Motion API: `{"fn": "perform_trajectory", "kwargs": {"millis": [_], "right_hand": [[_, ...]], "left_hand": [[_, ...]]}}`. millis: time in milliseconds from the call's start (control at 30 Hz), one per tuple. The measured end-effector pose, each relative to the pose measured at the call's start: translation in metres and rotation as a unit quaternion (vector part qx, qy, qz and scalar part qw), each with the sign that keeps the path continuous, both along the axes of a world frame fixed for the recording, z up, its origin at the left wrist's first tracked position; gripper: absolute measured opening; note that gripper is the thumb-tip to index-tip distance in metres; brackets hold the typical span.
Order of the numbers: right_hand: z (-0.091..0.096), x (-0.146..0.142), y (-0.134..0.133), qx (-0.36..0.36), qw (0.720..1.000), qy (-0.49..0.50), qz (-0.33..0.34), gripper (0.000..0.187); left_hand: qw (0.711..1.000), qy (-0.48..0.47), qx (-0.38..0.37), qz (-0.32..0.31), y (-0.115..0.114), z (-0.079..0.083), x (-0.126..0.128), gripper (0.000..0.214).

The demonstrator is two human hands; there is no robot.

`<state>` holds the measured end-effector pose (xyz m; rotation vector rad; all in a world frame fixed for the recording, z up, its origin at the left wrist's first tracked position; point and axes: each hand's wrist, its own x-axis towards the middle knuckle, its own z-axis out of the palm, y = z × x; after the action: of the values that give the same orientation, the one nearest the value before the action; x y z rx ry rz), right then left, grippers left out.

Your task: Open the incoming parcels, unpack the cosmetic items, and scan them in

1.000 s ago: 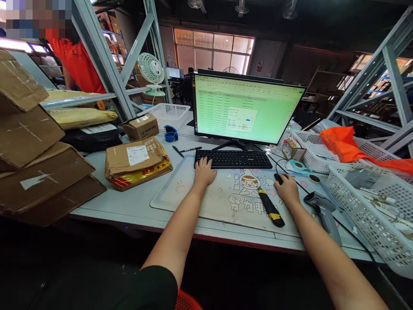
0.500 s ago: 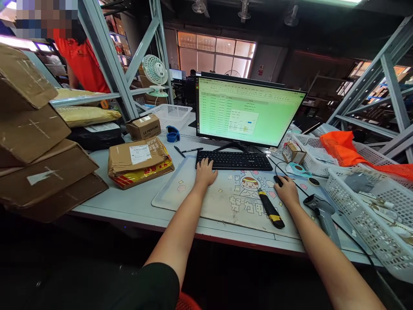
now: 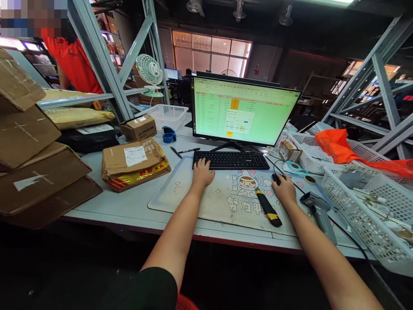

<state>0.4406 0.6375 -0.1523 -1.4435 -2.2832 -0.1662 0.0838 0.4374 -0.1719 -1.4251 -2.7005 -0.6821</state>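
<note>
My left hand (image 3: pixel 202 173) rests on the left end of the black keyboard (image 3: pixel 241 161), fingers spread over the keys. A dark computer mouse (image 3: pixel 276 179) lies under my right hand (image 3: pixel 285 190), whose fingers curl around it and partly hide it. Behind the keyboard stands the monitor (image 3: pixel 245 112), showing a spreadsheet with a small pop-up window. Between my forearms a black and yellow utility knife (image 3: pixel 269 208) lies on the printed desk mat (image 3: pixel 187 202). Right of my right hand is a grey barcode scanner (image 3: pixel 319 211) with a cable.
To the left sit a taped parcel (image 3: pixel 135 161), a small box (image 3: pixel 138 127) and stacked cartons (image 3: pixel 41 181). White baskets (image 3: pixel 364 211) line the right side. Pens (image 3: pixel 189 150) and a blue round object (image 3: pixel 169 135) lie near the keyboard. A person in red (image 3: pixel 74 64) stands beyond the metal frame.
Orange cells and a reddish row now show in the spreadsheet on the monitor. The whole view has shifted slightly, and both hands keep their places on keyboard and mouse.
</note>
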Motion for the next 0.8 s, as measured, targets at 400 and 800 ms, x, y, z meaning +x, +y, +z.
{"fn": "perform_trajectory", "kwargs": {"millis": [400, 800], "right_hand": [[0.0064, -0.0028, -0.0071, -0.016, 0.999, -0.006, -0.031, 0.054], [0.0089, -0.004, -0.0094, -0.016, 1.0, -0.007, -0.026, 0.053]], "left_hand": [[1.0, 0.013, -0.002, 0.0, 0.0016, -0.0007, -0.0003, 0.067], [1.0, 0.022, -0.02, -0.009, 0.0022, 0.0051, 0.0047, 0.067]]}}
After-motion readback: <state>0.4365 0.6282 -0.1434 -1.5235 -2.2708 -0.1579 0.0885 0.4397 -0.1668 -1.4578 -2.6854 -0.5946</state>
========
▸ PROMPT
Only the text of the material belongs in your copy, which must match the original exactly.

▸ RESULT OF THE EXERCISE
Motion API: `{"fn": "perform_trajectory", "kwargs": {"millis": [_], "right_hand": [[_, ...]], "left_hand": [[_, ...]]}}`. millis: time in milliseconds from the call's start (control at 30 Hz), one per tuple. The measured end-effector pose, each relative to the pose measured at the call's start: translation in metres and rotation as a unit quaternion (vector part qx, qy, qz and scalar part qw), each with the sign that keeps the path continuous, both along the axes of a world frame fixed for the recording, z up, its origin at the left wrist's first tracked position; gripper: absolute measured opening; note that gripper is the thumb-tip to index-tip distance in metres; brackets hold the typical span.
Order of the numbers: right_hand: z (-0.091..0.096), x (-0.146..0.142), y (-0.134..0.133), qx (-0.36..0.36), qw (0.720..1.000), qy (-0.49..0.50), qz (-0.33..0.34), gripper (0.000..0.187); left_hand: qw (0.711..1.000), qy (-0.48..0.47), qx (-0.38..0.37), qz (-0.32..0.31), y (-0.115..0.114), z (-0.079..0.083), x (-0.126..0.128), gripper (0.000..0.214).

The demonstrator is two human hands; there is no robot.

`<state>` holds the measured end-effector pose (xyz m; rotation vector rad; all in a world frame fixed for the recording, z up, its origin at the left wrist's first tracked position; point and axes: each hand's wrist, its own x-axis towards the middle knuckle, its own z-axis out of the palm, y = z × x; after the action: of the values that give the same orientation, the one nearest the value before the action; x y z rx ry rz), right then left, grippers left out.

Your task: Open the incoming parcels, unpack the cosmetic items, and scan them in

1.000 s ago: 
0.500 s ago: 
now: 

<state>0.4406 0.6375 -0.1523 -1.4435 -2.2832 -0.1662 0.0838 0.4374 -0.1719 -1.4251 -2.7005 -0.6821</state>
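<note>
My left hand (image 3: pixel 202 173) rests on the left end of the black keyboard (image 3: pixel 241 161), fingers spread over the keys. A dark computer mouse (image 3: pixel 276 179) lies under my right hand (image 3: pixel 285 190), whose fingers curl around it and partly hide it. Behind the keyboard stands the monitor (image 3: pixel 245 112), showing a spreadsheet with a small pop-up window. Between my forearms a black and yellow utility knife (image 3: pixel 269 208) lies on the printed desk mat (image 3: pixel 187 202). Right of my right hand is a grey barcode scanner (image 3: pixel 319 211) with a cable.
To the left sit a taped parcel (image 3: pixel 135 161), a small box (image 3: pixel 138 127) and stacked cartons (image 3: pixel 41 181). White baskets (image 3: pixel 364 211) line the right side. Pens (image 3: pixel 189 150) and a blue round object (image 3: pixel 169 135) lie near the keyboard. A person in red (image 3: pixel 74 64) stands beyond the metal frame.
Orange cells and a reddish row now show in the spreadsheet on the monitor. The whole view has shifted slightly, and both hands keep their places on keyboard and mouse.
</note>
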Motion for the next 0.8 s, as measured, targets at 400 and 800 ms, x, y, z meaning +x, +y, +z.
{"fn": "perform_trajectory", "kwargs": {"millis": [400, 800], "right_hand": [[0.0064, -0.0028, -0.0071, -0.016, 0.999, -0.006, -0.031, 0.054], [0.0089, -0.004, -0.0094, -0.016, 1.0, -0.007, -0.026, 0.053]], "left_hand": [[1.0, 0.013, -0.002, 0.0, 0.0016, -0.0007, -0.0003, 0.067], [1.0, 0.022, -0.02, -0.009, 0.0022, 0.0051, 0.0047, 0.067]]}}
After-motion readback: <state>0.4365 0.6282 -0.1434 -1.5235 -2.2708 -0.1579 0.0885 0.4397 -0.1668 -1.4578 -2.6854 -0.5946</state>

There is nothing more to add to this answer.